After a series of twists and turns, the European Commission finally decided to include nuclear power in its proposed Net-Zero Industry Act – a “positive political signal” for nuclear advocates even if they remain wary about the detail of the text.

Read the original French article here.

On Thursday (16 March), the European Commission unveiled its proposal for a Net-Zero Industry Act, setting out an EU target of domestically producing at least 40% of the technology needed to achieve the bloc’s climate and energy targets by 2030.

In addition to other policy initiatives, the proposed regulation “is part of the European response to the IRA” – the US Inflation Reduction Act – according to EU Internal Market Commissioner Thierry Breton, who spoke at a press conference introducing the proposal on Thursday.

With a view to reinvigorating EU industry, the text lists eight “technologies that will make a significant contribution to decarbonisation” and are eligible for support.

These includes solar, wind, batteries and storage, as well as heat pumps, and nuclear.

“And yes, we have been able to converge on the need to cover nuclear in this proposal. Because it is time to go beyond ideologies”, Breton added.

Timmermans 4

Nuclear half-in

France has already welcomed the inclusion of nuclear even if its addition happened at the last minute after a nail-biting scenario.

When the document was first leaked to the press, nuclear was high on the list. But in the days that followed, doubts gradually crept in.

On Tuesday (15 March), The Financial Times reported that European Commission President Ursula von der Leyen and Breton wrangled with EU Climate Chief Frans Timmermans and Competition Commissioner Margrethe Vestager over whether to include nuclear power.

Discussions were even reported to have lasted until a few minutes before the text was presented, according to news website Politico.

The Commissioners ultimately reached a compromise to include “advanced technologies to produce energy from nuclear processes with minimal waste from the fuel cycle, small modular reactors” are part of the list of technologies making a “significant contribution to decarbonisation”.

However, this also means that existing nuclear technologies, such as the French second-generation pressurised water reactors that France wishes to develop, are excluded from the text.

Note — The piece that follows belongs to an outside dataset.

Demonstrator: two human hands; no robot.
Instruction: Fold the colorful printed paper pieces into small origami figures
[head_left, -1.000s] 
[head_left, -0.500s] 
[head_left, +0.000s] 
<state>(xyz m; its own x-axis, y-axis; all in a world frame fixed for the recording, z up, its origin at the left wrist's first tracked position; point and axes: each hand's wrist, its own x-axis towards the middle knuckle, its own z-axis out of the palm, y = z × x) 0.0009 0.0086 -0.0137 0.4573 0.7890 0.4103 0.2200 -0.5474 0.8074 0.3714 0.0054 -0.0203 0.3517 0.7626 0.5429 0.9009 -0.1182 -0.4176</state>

And crucially, nuclear doesn’t appear in a separate annex to the regulation, which defines “Strategic Net-Zero technologies” that “will be receive particular support” and are subject to the 40% domestic production benchmark.

Nuclear is in the definition of ‘net-zero technologies’ (art 3) : « advanced technologies to produce energy from nuclear processes with minimal waste from the fuel cycle, SMR, and related best-in-class fuels » . BUT is is not in the annex listing « strategic » technologies.

— Anna Hubert 🇪🇺 (@AnnaHbrt) March 16, 2023

For now though, “the main thing is for nuclear power to be in the text,” said Christophe Grudler, a French lawmaker from the Renew group in the European Parliament.

The French nuclear industry is still worried, however.

“The fact second and third generation [nuclear reactor] technologies are not included […] shows blockages at the top of the Commission,” said Erkki Maillard, director of European affairs at French utility EDF.

“It’s an open-door to competitors from outside Europe who are, for example, already established in Poland, such as the American Westinghouse, South Korea’s KHNP and Britain’s Rolls Royce,” a source in the French nuclear industry told EURACTIV.

Still, Maillard remained broadly positive and hailed the “positive political signal” sent by the inclusion of nuclear in the Commission’s proposal.

Grudler too was broadly confident, saying the text could still be improved by the European Parliament and EU member states.

“There are still negotiations to be done before an agreement is reached. The European Parliament will take the lead and improve the text, especially on the inclusion of existing nuclear power,” he told EURACTIV.

Uncertainty on future technologies

Beyond the open questions on existing nuclear, uncertainty prevails regarding the inclusion of nuclear in the annex listing “strategic net zero technologies” that will receive particular support.

Asked about this at a press conference, EU climate chief Frans Timmermans simply replied that the College of Commissioners retained a “neutral position” on technology choices, referring “exactly to the wording of the EU’s green taxonomy” which identifies sustainable economic activities eligible for a sustainable finance label.

At the press conference, Timmermans also appealed to pro-nuclear member states to not “make an ideological choice” but “do the maths”, stating that “renewable energies are getting cheaper almost every day, which is not the case for nuclear”.